Exercise = The expected output is every line from the one containing "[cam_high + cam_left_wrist" to the end of the data below, exactly, and no other line.
Content starts
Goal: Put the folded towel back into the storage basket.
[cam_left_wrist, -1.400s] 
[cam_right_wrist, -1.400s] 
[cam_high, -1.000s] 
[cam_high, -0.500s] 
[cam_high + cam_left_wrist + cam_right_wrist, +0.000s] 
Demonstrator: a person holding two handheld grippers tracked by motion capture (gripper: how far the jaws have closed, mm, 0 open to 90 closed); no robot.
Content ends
Response box =
[cam_high + cam_left_wrist + cam_right_wrist, +0.000s] 
Demonstrator: a person holding two handheld grippers tracked by motion capture (gripper: how far the jaws have closed, mm, 0 open to 90 closed); no robot.

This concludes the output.